31-year-old female with seizures

Summary:  A 31-year-old female presents to the emergency department with seizures and muscle weakness. The patient reports she had her first seizure approximately 1 month prior.

COMMENTS comments

Share your thoughts.
Post a comment →
Read Comments(0) →
Article Tools Sponsored By
Loading...
Diagnosis

MELAS syndrome (mitochondrial myopathy, encephalopathy, lactic acidosis, strokes)

Findings

Axial-FLAIR and diffusion-weighted images as well as magnetic resonance (MR) spectroscopic imaging data are provided. The FLAIR image demonstrates bilateral cortical- and subcortical-signal abnormality within the temporal and parietal lobes with swollen gyri and compressed sulci. Signal abnormality is much worse on the right. Diffusion-weighted imaging demonstrates restricted diffusion affecting the cortex in the same distribution. MR spectroscopy spectra sampling the area of FLAIR-signal abnormality demonstrate a markedly elevated lactate doublet at a TE of 30 ms, which inverts at a longer TE of 130 ms.

Discussion

Mitochondrial myopathy, encephalopathy, lactic acidosis, strokes or MELAS Syndrome represents a group of genetic disorders, which occur secondary to mutations in mitochondrial DNA. Therefore, there is exclusive maternal inheritance. The genetic mutation results in abnormal protein synthesis, which affects the aerobic respiratory chain, ultimately resulting in a decrease in NADH+ and NAD+. Because there is malfunctioning aerobic metabolism, the body shifts to anaerobic metabolism, which results in a buildup of neurotoxic lactic acid.

Patients with MELAS present at an average age of 15 years with 90% of patients presenting before the age of 40. Common signs and symptoms include seizures, stroke-like episodes, muscle weakness, sensineural hearing loss, exercise intolerance, headaches, nausea/vomiting, short stature, and cognitive deficits. The course of MELAS is progressive with acute exacerbations.

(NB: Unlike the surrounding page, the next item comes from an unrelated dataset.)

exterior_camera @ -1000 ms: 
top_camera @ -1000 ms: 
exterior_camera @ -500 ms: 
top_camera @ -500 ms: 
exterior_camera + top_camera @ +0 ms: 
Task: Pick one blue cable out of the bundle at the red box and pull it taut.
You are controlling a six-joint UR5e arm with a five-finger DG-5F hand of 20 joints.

Computed tomography (CT) is not particularly useful for MELAS and may only show symmetric basal ganglia calcifications. MR imaging features of acute MELAS include swollen gyri and compressed sulci with T2/FLAIR hyperintensity within the cortex and subcortical white matter, most commonly parietooccipital and temporoparietal. Diffusion-weighted imaging demonstrates restricted diffusion in the same distribution. Classically there is “shifting spread” of the affected regions during acute episodes with appearance, disappearance, and reappearance elsewhere. Contrast-enhanced images may show gyral enhancement during acute episodes. Chronic MELAS will show cortical atrophy involving the affected portions of the temporal, parietal, and occipital lobes as well as basal ganglia atrophy and hyperintensity.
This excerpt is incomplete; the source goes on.